--- DIRECTIONS FOR THIS TASK ---
Transcribe only part of the material below: the lines from the one containing "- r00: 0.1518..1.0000" through the one containing "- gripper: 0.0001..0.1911", inclusive, exactly as written.

--- SUPPLIED DATA ---
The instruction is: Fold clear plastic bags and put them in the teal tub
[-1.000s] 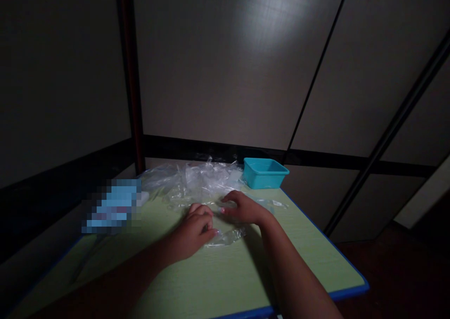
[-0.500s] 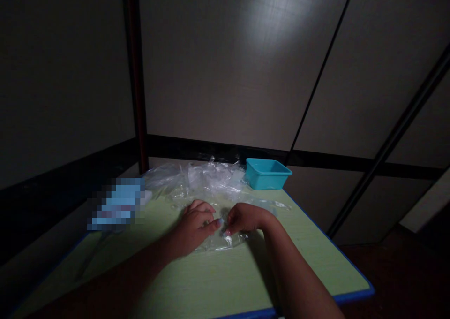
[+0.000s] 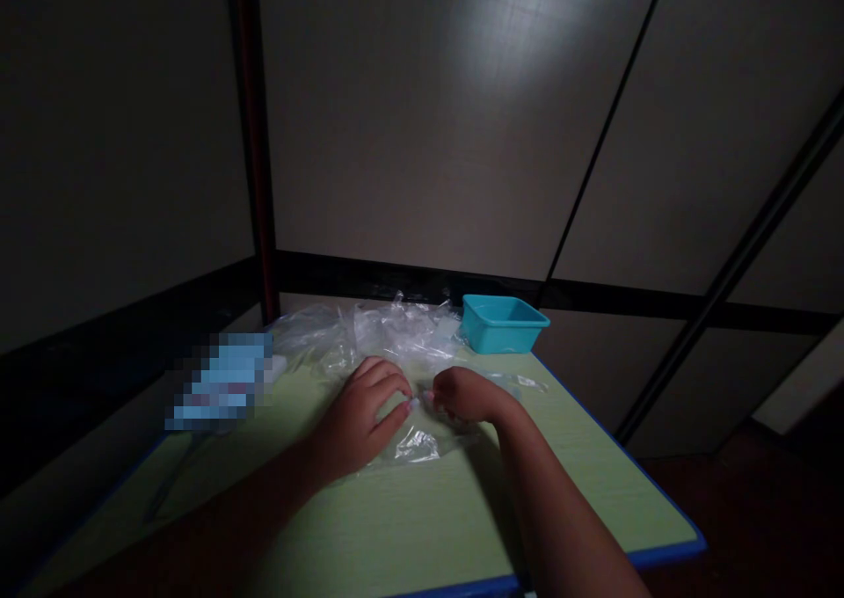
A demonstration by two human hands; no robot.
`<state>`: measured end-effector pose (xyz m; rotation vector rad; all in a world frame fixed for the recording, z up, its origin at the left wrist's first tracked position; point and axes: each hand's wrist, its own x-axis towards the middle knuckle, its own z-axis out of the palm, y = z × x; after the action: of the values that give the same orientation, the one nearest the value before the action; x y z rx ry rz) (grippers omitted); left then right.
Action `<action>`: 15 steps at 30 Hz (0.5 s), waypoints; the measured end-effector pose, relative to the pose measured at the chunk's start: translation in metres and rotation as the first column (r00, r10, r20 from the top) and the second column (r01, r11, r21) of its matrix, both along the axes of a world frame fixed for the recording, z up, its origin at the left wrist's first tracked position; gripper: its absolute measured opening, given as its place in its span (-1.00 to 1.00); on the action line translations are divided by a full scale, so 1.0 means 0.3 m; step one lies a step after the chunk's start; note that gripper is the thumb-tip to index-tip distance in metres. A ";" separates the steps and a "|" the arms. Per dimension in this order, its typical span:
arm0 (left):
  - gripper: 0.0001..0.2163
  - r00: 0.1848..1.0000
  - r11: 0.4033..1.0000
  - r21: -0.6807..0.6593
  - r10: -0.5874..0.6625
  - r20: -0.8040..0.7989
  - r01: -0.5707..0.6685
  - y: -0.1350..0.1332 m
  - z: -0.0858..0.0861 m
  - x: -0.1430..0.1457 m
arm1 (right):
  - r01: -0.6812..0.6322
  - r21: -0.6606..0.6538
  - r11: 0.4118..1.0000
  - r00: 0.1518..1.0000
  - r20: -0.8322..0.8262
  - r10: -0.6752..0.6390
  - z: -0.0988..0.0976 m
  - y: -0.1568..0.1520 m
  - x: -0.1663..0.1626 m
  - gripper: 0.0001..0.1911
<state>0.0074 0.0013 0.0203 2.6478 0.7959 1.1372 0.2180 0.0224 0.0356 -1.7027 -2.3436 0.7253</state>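
A thin clear plastic bag lies crinkled on the table under and between my hands. My left hand is curled at its left, with thumb and forefinger closed together at the upper part of the plastic. Just across a small gap, my right hand pinches the plastic too, its fingers folded in and the wrist bent. Fingertips of both hands almost meet. The exact edge or fold gripped is too small and dim to make out.
Crumpled clear plastic is heaped at the back of the green table. A turquoise basin stands at the back right corner. A blurred-out blue item lies at the left edge. Dark panels rise behind.
Both hands have moved slightly away from me, toward the back of the table. My left thumb and forefinger have drawn together, and more of the bag's near part shows.
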 end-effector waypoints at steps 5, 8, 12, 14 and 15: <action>-0.83 0.961 0.990 -0.042 -0.139 -0.237 0.133 -0.009 -0.022 0.001 | -0.039 -0.098 0.994 0.986 -0.164 0.022 0.009 -0.007 0.005 -0.56; -0.84 0.959 0.995 -0.057 -0.098 -0.266 0.086 0.004 -0.044 0.002 | -0.161 -0.264 0.951 0.941 -0.333 0.066 0.018 -0.021 0.003 -0.48; -0.86 0.962 0.997 -0.060 -0.061 -0.265 0.046 0.011 -0.048 -0.002 | -0.336 -0.488 0.806 0.864 -0.499 0.058 0.025 -0.038 -0.004 -0.45; -0.87 0.959 0.997 -0.063 -0.065 -0.277 0.049 0.012 -0.049 -0.004 | -0.301 -0.545 0.783 0.896 -0.442 0.037 0.018 -0.038 -0.008 -0.47; -0.87 0.956 0.997 -0.067 -0.065 -0.285 0.048 0.013 -0.050 -0.005 | -0.260 -0.568 0.781 0.921 -0.388 0.025 0.012 -0.034 -0.010 -0.47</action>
<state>0.0059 0.0051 0.0053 2.8026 0.7788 0.7107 0.2151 0.0121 0.0392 -1.3919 -2.1055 1.8254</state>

--- OUTPUT ---
  - r00: 0.1518..1.0000
  - r20: -0.8322..0.8262
  - r10: -0.6752..0.6390
  - z: -0.0988..0.0976 m
  - y: -0.1568..0.1520 m
  - x: -0.1663..0.1626 m
  - gripper: 0.0001..0.1911

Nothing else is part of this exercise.